Work task:
Below are records with pictures in them. Output exactly the lines from the one with "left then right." through the one with "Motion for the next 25", both included, and leave every picture out; give only those lines.

Source material:
-*-

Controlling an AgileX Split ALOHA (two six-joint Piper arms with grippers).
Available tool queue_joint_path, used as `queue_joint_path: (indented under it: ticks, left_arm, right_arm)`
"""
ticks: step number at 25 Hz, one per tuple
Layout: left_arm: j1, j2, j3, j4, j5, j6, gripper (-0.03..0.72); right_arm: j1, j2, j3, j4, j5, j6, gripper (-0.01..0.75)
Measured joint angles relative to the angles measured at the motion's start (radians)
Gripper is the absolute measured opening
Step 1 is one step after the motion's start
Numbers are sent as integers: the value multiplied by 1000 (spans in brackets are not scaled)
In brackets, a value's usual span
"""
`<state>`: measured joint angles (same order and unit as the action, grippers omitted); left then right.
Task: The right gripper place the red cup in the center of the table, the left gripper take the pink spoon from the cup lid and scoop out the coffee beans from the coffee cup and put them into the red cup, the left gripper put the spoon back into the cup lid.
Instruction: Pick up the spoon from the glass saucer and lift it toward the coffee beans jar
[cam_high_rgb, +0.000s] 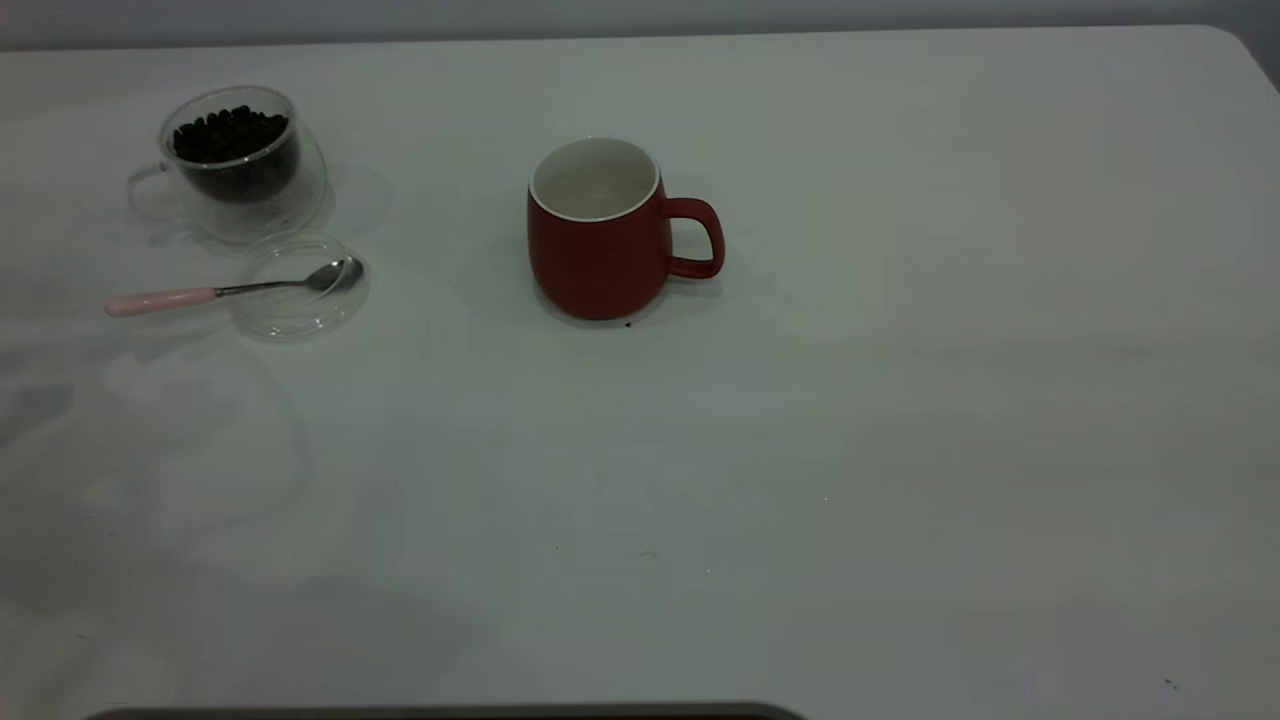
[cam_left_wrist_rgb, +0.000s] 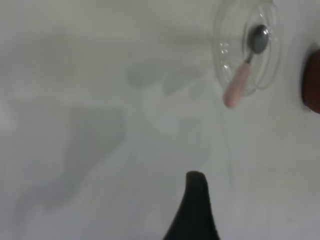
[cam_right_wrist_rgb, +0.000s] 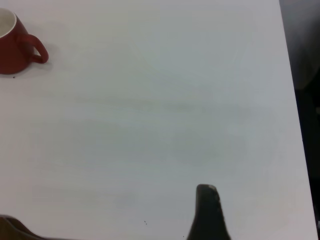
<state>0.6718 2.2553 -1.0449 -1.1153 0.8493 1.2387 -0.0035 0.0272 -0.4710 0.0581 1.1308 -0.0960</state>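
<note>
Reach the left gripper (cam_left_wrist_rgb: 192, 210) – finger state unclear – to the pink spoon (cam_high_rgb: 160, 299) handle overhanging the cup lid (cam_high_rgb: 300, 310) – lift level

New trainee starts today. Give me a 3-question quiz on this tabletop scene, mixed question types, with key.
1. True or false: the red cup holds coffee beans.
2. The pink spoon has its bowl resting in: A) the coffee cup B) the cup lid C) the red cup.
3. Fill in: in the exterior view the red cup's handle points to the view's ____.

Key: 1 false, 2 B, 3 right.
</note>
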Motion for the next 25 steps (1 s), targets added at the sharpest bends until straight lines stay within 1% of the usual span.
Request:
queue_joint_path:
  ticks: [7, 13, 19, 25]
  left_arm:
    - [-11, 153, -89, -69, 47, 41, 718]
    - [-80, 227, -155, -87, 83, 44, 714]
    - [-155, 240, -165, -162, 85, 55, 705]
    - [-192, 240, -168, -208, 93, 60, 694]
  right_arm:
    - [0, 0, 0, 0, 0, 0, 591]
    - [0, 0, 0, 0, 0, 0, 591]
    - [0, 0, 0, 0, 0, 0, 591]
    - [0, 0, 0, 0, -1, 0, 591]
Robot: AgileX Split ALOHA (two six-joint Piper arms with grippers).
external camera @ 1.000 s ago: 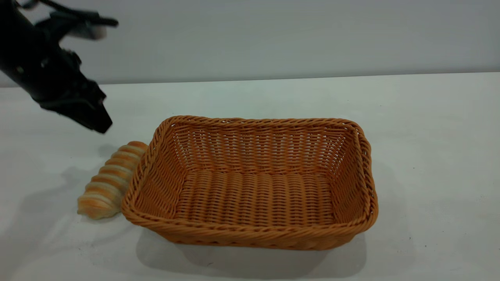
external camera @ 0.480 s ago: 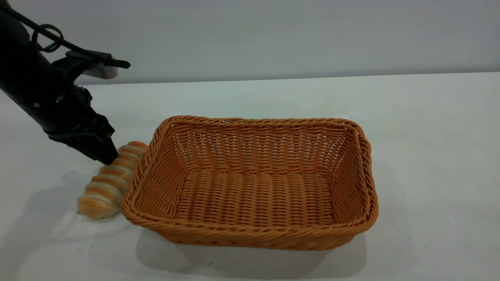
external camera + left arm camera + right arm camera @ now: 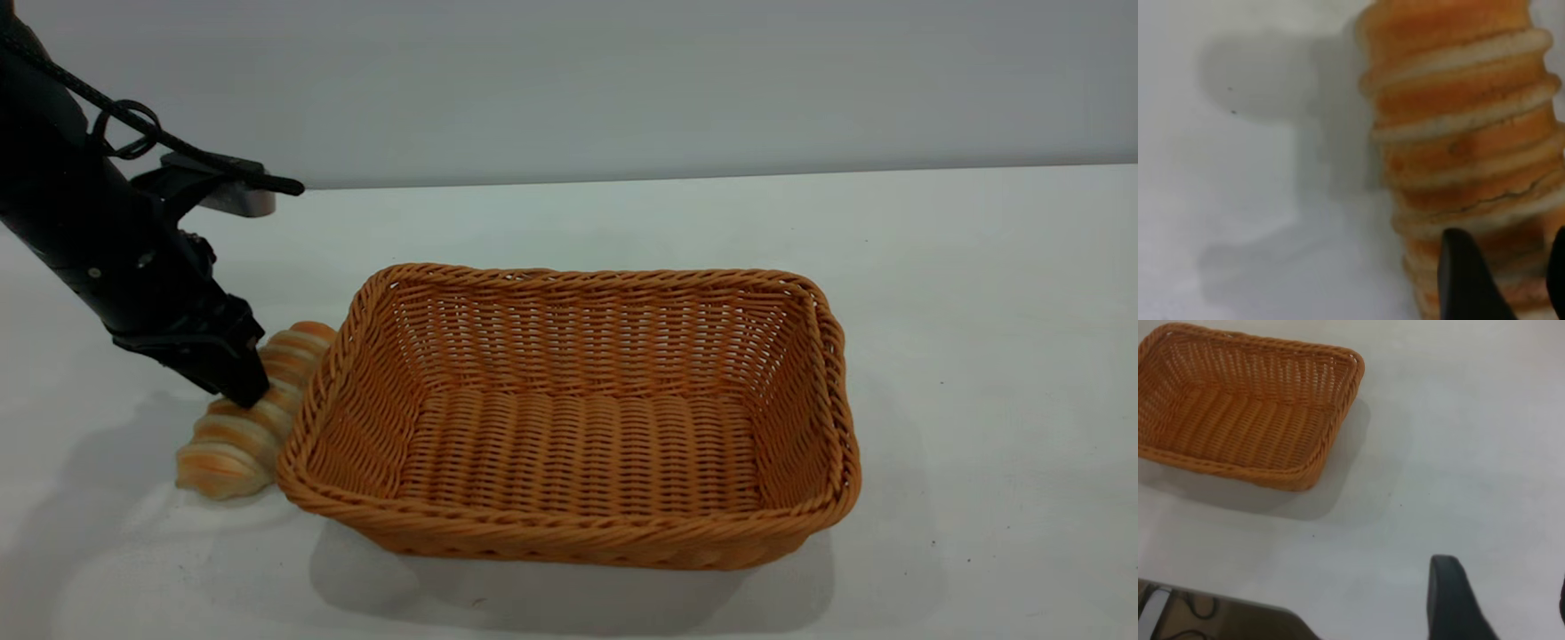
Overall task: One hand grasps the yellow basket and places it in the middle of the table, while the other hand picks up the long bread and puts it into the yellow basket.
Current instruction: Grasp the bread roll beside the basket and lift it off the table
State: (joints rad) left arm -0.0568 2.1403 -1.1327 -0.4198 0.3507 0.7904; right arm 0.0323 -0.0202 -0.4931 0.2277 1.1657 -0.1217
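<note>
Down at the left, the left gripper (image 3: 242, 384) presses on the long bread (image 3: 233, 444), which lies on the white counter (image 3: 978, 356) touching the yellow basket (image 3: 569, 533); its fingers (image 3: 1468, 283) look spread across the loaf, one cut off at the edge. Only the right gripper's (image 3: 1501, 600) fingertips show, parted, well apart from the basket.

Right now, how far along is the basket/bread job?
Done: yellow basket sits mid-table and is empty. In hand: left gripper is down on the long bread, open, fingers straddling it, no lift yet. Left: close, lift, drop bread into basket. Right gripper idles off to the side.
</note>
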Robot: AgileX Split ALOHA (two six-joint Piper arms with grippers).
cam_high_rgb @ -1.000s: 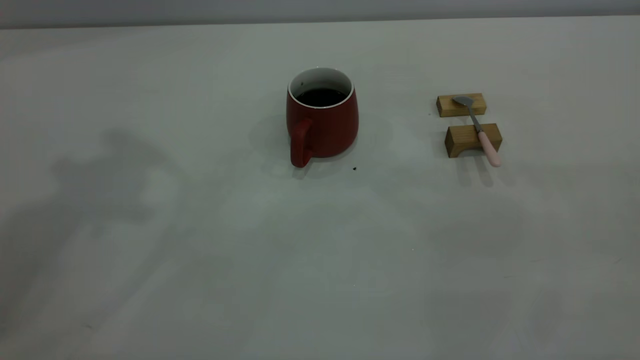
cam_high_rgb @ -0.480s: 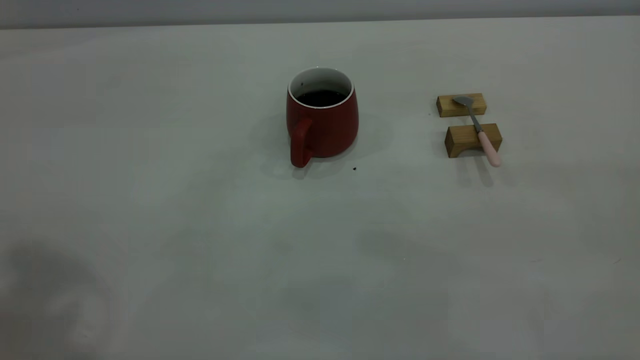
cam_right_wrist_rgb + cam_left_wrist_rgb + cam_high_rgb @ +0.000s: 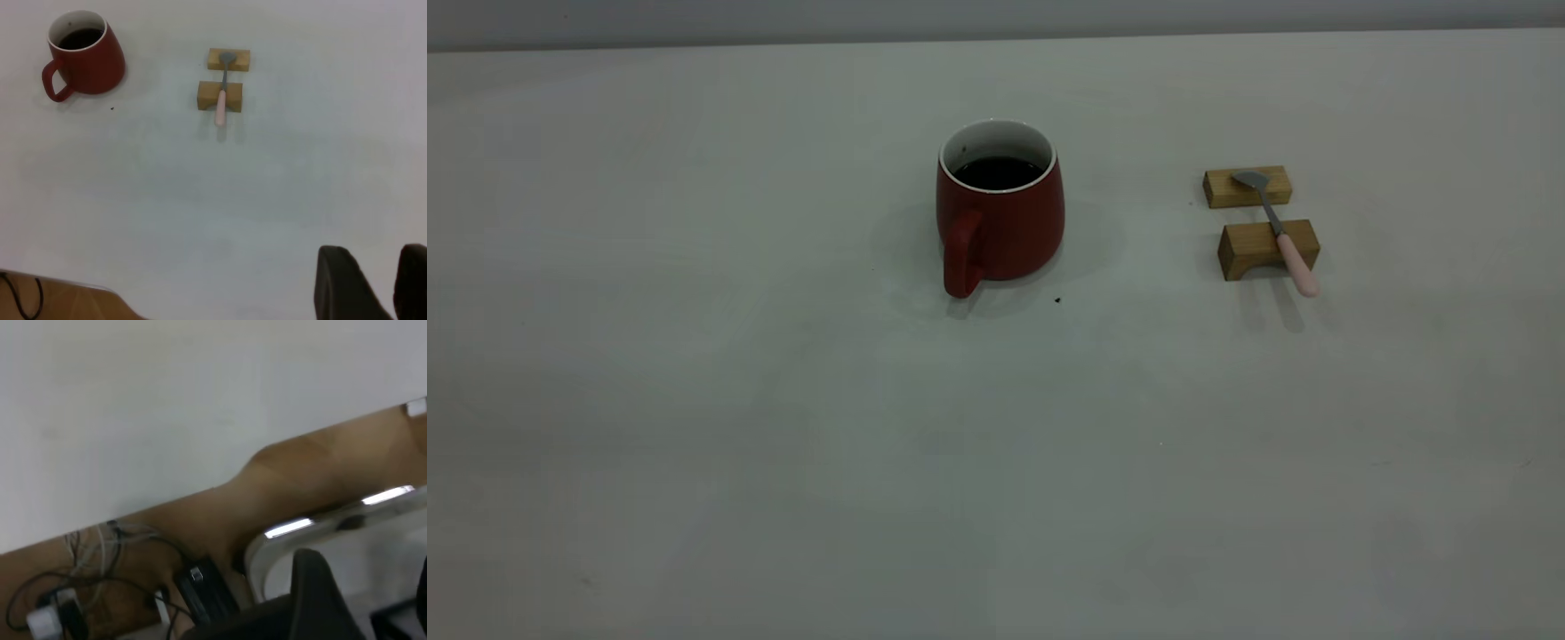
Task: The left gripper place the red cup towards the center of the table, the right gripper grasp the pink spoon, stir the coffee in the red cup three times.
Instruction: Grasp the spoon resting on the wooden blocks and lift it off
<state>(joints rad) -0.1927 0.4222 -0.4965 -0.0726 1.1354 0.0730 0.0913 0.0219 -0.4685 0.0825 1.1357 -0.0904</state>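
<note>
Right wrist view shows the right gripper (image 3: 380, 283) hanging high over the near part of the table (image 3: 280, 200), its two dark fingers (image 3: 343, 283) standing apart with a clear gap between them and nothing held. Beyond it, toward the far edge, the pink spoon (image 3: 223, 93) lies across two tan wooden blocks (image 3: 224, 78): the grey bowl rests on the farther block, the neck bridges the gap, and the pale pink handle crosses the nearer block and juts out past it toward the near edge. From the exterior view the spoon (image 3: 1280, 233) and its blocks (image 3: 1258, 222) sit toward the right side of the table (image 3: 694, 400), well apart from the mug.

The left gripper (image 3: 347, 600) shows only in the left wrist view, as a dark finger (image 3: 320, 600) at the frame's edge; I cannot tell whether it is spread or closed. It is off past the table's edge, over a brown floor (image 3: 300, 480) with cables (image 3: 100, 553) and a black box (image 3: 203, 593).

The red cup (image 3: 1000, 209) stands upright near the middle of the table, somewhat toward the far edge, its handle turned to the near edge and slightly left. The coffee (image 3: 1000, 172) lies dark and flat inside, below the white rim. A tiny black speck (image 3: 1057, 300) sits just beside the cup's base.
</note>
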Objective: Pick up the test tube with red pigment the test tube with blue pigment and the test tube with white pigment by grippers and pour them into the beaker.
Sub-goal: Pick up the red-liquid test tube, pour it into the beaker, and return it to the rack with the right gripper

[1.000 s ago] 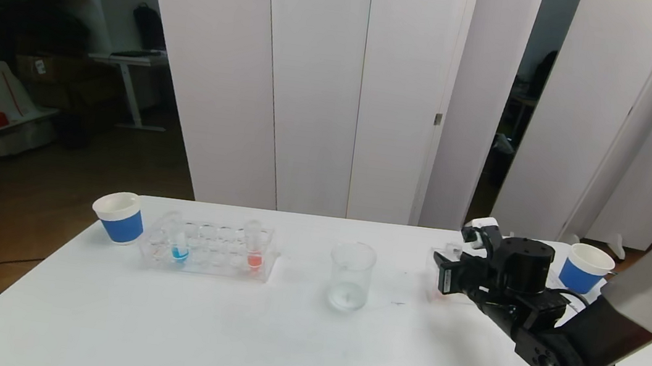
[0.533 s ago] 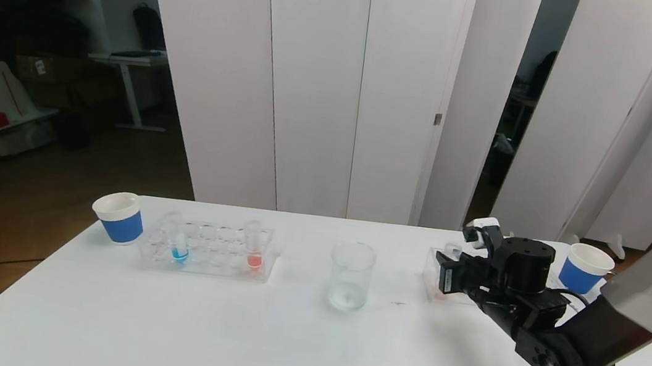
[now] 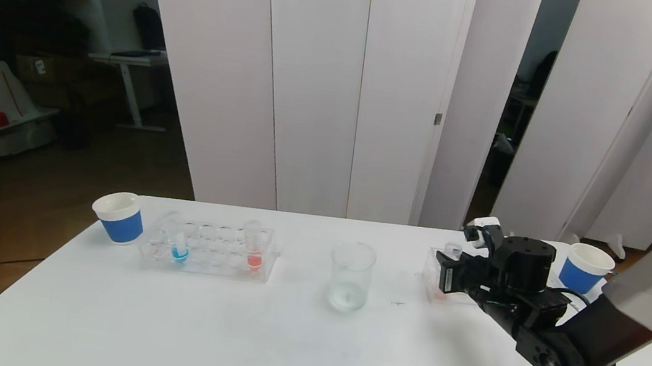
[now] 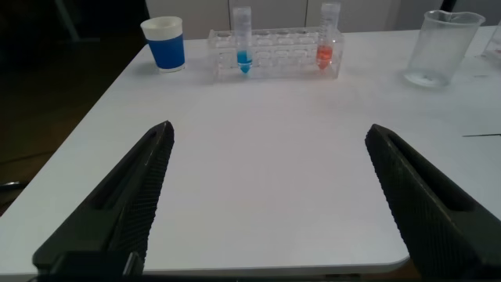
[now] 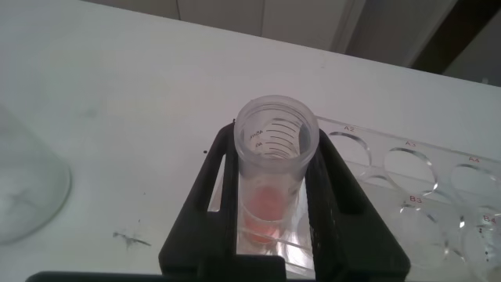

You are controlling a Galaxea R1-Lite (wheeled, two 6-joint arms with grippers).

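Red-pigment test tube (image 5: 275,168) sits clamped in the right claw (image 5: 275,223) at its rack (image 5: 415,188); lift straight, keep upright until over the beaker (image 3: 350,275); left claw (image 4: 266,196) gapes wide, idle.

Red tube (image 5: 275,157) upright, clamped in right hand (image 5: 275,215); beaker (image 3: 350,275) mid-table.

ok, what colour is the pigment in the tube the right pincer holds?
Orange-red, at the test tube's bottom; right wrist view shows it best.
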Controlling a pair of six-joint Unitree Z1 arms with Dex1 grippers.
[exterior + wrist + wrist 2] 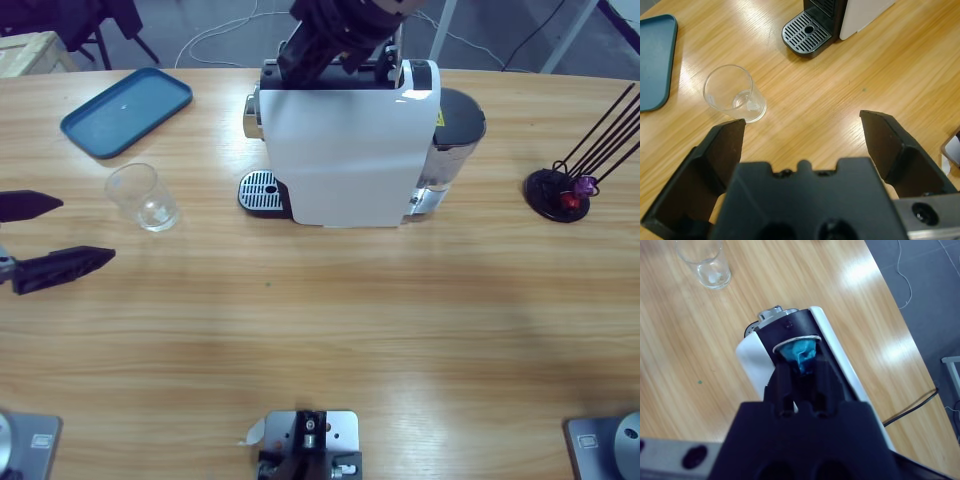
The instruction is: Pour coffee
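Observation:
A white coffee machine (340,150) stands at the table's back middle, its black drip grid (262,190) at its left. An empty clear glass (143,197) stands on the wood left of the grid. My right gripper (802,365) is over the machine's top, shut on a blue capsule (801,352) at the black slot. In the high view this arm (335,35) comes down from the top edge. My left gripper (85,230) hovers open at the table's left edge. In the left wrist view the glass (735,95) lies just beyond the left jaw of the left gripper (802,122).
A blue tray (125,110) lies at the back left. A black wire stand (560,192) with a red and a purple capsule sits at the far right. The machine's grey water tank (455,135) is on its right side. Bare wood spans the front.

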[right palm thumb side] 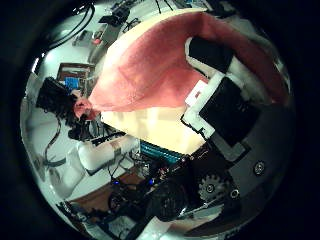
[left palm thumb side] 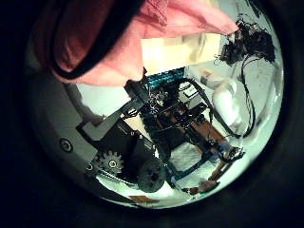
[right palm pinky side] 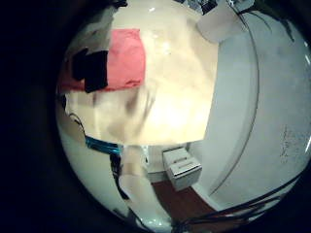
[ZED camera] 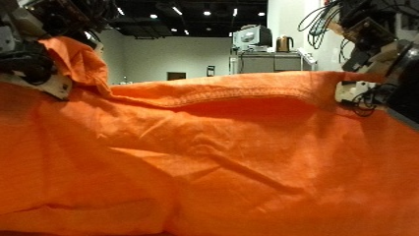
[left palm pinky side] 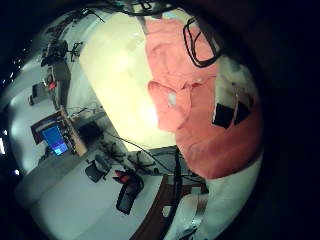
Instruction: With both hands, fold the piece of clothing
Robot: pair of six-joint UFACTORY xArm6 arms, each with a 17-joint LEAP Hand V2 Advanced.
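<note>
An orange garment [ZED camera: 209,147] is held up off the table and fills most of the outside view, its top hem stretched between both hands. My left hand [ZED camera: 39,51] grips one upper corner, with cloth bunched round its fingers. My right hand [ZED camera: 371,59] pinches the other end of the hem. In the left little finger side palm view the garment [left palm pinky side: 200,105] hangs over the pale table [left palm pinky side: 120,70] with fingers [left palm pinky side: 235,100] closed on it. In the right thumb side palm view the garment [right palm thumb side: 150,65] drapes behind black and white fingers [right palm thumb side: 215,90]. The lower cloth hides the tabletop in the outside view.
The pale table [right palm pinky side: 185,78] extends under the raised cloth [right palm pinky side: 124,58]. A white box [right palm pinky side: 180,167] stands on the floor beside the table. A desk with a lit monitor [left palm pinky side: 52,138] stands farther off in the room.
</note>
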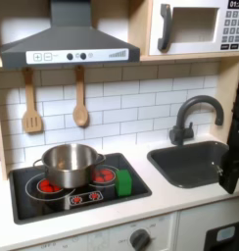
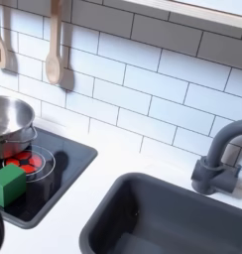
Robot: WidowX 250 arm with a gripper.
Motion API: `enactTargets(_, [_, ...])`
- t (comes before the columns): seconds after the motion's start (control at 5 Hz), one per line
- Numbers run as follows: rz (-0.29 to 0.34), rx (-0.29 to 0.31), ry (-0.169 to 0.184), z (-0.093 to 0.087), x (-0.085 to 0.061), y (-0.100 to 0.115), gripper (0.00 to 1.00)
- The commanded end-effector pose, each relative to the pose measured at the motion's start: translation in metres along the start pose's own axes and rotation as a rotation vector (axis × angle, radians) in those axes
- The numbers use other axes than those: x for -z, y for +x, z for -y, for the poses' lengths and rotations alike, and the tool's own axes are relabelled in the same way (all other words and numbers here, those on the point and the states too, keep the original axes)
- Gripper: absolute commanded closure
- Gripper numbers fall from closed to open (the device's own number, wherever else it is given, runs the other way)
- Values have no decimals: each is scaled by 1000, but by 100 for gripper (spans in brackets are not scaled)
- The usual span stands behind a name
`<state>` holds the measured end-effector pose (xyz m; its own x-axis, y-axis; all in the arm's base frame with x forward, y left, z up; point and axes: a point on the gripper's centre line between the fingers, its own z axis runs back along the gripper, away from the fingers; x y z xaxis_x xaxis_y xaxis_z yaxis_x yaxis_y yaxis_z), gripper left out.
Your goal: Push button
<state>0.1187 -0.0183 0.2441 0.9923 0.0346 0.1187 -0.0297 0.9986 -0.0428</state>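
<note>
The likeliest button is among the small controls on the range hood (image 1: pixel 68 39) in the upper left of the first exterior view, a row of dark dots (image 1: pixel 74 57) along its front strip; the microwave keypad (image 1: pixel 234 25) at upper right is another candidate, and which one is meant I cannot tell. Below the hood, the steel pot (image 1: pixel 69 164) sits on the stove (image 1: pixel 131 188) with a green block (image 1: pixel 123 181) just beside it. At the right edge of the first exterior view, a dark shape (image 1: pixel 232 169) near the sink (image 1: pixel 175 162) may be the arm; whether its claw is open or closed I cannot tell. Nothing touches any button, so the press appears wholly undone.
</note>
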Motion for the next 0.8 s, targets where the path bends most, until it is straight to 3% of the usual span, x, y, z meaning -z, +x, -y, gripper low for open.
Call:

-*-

Result:
`<state>`: measured joint angles (same order and unit as the action, grippers omitted); left then right.
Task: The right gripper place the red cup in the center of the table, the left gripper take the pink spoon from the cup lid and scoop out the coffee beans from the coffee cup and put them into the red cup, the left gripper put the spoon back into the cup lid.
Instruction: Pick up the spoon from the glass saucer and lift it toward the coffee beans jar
[cam_high_rgb, +0.000s] 
[cam_left_wrist_rgb, +0.000s] 
[cam_right_wrist_rgb, +0.000s] 
<state>0.6718 2.2553 -1.0449 -1.1153 0.8493 1.2387 -0.0035 0.0272 -0.4710 0.0581 1.1308 -0.0960</state>
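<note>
Reach the left gripper (cam_left_wrist_rgb: 192, 210) – finger state unclear – to the pink spoon (cam_high_rgb: 160, 299) handle overhanging the cup lid (cam_high_rgb: 300, 310) – lift level

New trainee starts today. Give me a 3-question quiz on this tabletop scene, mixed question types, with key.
1. True or false: the red cup holds coffee beans.
2. The pink spoon has its bowl resting in: A) the coffee cup B) the cup lid C) the red cup.
3. Fill in: in the exterior view the red cup's handle points to the view's ____.

Key: 1 false, 2 B, 3 right.
</note>
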Motion for the next 25 steps (1 s), targets added at the sharpest bends until straight lines stay within 1% of the usual span.

For this exercise, nothing more remains to be done.